The AAA + ATPase Thorase is neuroprotective against ischemic injury

Jianmin Zhang, Jia Yang, Huaishan Wang, Omar Sherbini, Matthew J. Keuss, George K.E. Umanah, Emily Ling Lin Pai, Zhikai Chi, Kaisa M.A. Paldanius, Wei He, Hong Wang, Shaida A. Andrabi, Ted M. Dawson, Valina L. Dawson

School of Medicine

Research output: Contribution to journal › Article › peer-review

Abstract

Neuronal preconditioning in vitro or in vivo with a stressful but non-lethal stimulus leads to new protein expression that mediates a profound neuroprotection against glutamate excitotoxicity and experimental stroke. The proteins that mediate neuroprotection are relatively unknown and under discovery.

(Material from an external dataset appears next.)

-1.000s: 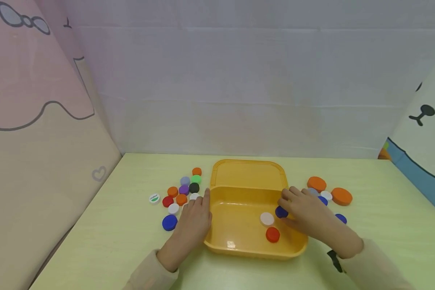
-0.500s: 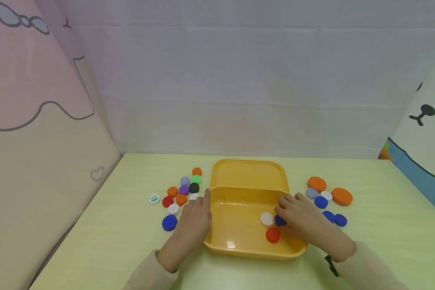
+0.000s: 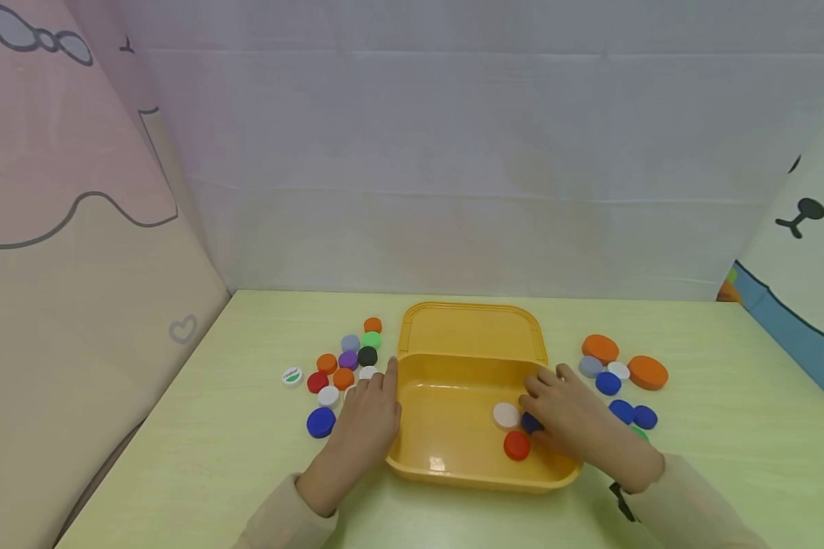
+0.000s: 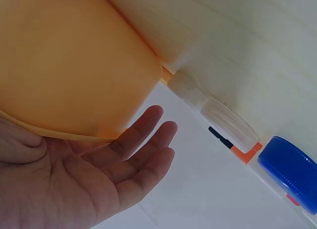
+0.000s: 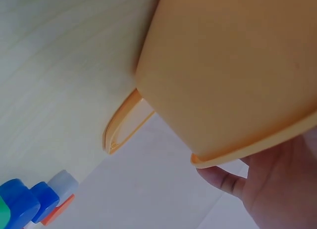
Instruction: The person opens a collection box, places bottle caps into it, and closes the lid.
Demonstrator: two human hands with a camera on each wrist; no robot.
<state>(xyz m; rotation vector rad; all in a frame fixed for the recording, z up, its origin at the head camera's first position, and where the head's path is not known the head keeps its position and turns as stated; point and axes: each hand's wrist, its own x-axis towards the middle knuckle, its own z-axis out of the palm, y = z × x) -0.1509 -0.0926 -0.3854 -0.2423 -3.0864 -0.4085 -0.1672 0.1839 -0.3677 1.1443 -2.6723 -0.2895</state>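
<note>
And down it comes: the dark blue cap, higher in the yellow box a second ago, now sits closer to the person, just beside the white cap and near the red cap. Whether blue and white touch is hard to call; fingers cover part of it.

The right hand travels with it, reaching over the box's right rim, pinching that cap between thumb and bent fingers. The head view gives us that; from the right wrist, the box's wall hides the fingertips. For the work, I read this as a cap being lined up with its neighbours: three together in the right half of the box, the blue one not let go yet.

On the other flank, no change! The left hand rests at the left rim, fingers loosely extended and curled round nothing; I judge it is steadying the box. The lid stays just behind.

And look right: with that forearm shifted, two blue caps and the edge of a green cap show on the tabletop, near the orange caps. Over on the left, the mixed crowd hasn't stirred, the big blue cap near the left hand.
</note>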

Here we find that the expression of the AAA + ATPase Thorase is induced by preconditioning stimulation both in vitro and in vivo. Thorase provides neuroprotection in an ATP-dependent manner against oxygen–glucose deprivation (OGD) neurotoxicity or glutamate N-Methyl-D-aspartate (NMDA) receptor-mediated excitotoxicity in vitro. Knock-down of Thorase prevents the establishment of preconditioning induced neuroprotection against OGD or NMDA neurotoxicity. Transgenic overexpression of Thorase provides neuroprotection in vivo against middle cerebral artery occlusion (MCAO)-induced stroke in mice, while genetic deletion of Thorase results in increased injury in vivo following stroke. These results define Thorase as a neuroprotective protein and understanding Thorase signaling could offer a new therapeutic strategy for the treatment of neurologic disorders.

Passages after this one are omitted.